Deep borehole disposal is the concept of disposing of high-level radioactive waste from nuclear reactors in extremely deep boreholes. Deep borehole disposal seeks to place the waste as much as 5 kilometres (3.1 mi) beneath the surface of the Earth and relies primarily on the immense natural geological barrier to confine the waste safely and permanently so that it should never pose a threat to the environment. The Earth's crust contains 120 trillion tons of thorium and 40 trillion tons of uranium (primarily at relatively trace concentrations of parts per million each adding up over the crust's 3 × 1019 ton mass), among other natural radioisotopes.[94][95][96] Since the fraction of nuclides decaying per unit of time is inversely proportional to an isotope's half-life, the relative radioactivity of the lesser amount of human-produced radioisotopes (thousands of tons instead of trillions of tons) would diminish once the isotopes with far shorter half-lives than the bulk of natural radioisotopes decayed.
In January 2013, Cumbriacounty council rejected UK central government proposals to start work on an underground storage dump for nuclear waste near to the Lake District National Park. "For any host community, there will be a substantial community benefits package and worth hundreds of millions of pounds" said Ed Davey, Energy Secretary, but nonetheless, the local elected body voted 7–3 against research continuing, after hearing evidence from independent geologists that "the fractured strata of the county was impossible to entrust with such dangerous material and a hazard lasting millennia."[97][98]
Horizontal drillhole disposal describes proposals to drill over one km vertically, and two km horizontally in the earth's crust, for the purpose of disposing of high-level waste forms such as spent nuclear fuel, Caesium-137, or Strontium-90. After the emplacement and the retrievability period,[clarification needed] drillholes would be backfilled and sealed. A series of tests of the technology were carried out in November 2018 and then again publicly in January 2019 by a U.S. based private company.[99] The test demonstrated the emplacement of a test-canister in a horizontal drillhole and retrieval of the same canister. There was no actual high-level waste used in the test.[100][101]
Management of radioactive waste and its safe and secure disposal is a necessary step in the lifecycle of all applications of nuclear science and technology (nuclear energy, research, industry, education, medical, and others). Radioactive waste is therefore generated in practically every country, the largest contribution coming from the nuclear energy lifecycle in countries operating nuclear power plants. Presently, there is broad scientific and technical consensus that disposal of high-level, long-lived radioactive waste in deep geologic formations is, at the state of today’s knowledge, considered as an appropriate and safe means of isolating it from the biosphere for very long time scales.
Ocean floor disposal
From 1946 through 1993, thirteen countries used ocean disposal or ocean dumping as a method to dispose of nuclear/radioactive waste with an approximation of 200,000 tons sourcing mainly from the medical, research and nuclear industry.[103]
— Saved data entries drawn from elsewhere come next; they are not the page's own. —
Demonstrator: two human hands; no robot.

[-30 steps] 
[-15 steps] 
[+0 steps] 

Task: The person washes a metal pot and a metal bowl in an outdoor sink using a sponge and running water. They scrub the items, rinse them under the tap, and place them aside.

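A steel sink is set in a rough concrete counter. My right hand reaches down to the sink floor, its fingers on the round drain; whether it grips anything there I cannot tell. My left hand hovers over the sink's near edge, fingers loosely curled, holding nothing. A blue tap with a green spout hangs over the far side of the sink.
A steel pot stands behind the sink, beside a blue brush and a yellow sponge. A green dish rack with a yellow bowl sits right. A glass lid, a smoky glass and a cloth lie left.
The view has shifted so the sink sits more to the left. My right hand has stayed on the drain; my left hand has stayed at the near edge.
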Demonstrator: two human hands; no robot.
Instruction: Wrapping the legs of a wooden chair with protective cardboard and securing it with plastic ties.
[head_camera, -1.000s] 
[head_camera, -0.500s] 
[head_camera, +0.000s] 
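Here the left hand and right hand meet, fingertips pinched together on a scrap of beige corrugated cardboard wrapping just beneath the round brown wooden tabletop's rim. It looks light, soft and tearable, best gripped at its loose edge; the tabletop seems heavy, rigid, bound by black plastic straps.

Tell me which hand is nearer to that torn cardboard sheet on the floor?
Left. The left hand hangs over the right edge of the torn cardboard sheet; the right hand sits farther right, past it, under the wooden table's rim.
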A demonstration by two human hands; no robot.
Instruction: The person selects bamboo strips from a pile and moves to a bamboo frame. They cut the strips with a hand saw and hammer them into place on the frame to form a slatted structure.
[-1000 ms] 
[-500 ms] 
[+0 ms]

Ocean floor disposal of radioactive waste has been suggested by the finding that deep waters in the North Atlantic Ocean do not present an exchange with shallow waters for about 140 years based on oxygen content data recorded over a period of 25 years.[104] They include burial beneath a stable abyssal plain, burial in a subduction zone that would slowly carry the waste downward into the Earth's mantle,[105][106] and burial beneath a remote natural or human-made island. While these approaches all have merit and would facilitate an international solution to the problem of disposal of radioactive waste, they would require an amendment of the Law of the Sea.[107]
Nuclear submarines have been lost and these vessels reactors must also be counted in the amount of radioactive waste deposited at sea.
Article 1 (Definitions), 7., of the 1996 Protocol to the Convention on the Prevention of Marine Pollution by Dumping of Wastes and Other Matter, (the London Dumping Convention) states:
""Sea" means all marine waters other than the internal waters of States, as well as the seabed and the subsoil thereof; it does not include sub-seabed repositories accessed only from land."
There have been proposals for reactors that consume nuclear waste and transmute it to other, less-harmful or shorter-lived, nuclear waste. In particular, the integral fast reactor was a proposed nuclear reactor with a nuclear fuel cycle that produced no transuranic waste and, in fact, could consume transuranic waste. It proceeded as far as large-scale tests but was eventually canceled by the U.S. Government. Another approach, considered safer but requiring more development, is to dedicate subcritical reactors to the transmutation of the left-over transuranic elements.
An isotope that is found in nuclear waste and that represents a concern in terms of proliferation is Pu-239. The large stock of plutonium is a result of its production inside uranium-fueled reactors and of the reprocessing of weapons-grade plutonium during the weapons program. An option for getting rid of this plutonium is to use it as a fuel in a traditional light-water reactors (LWR). Several fuel types with differing plutonium destruction efficiencies are under study.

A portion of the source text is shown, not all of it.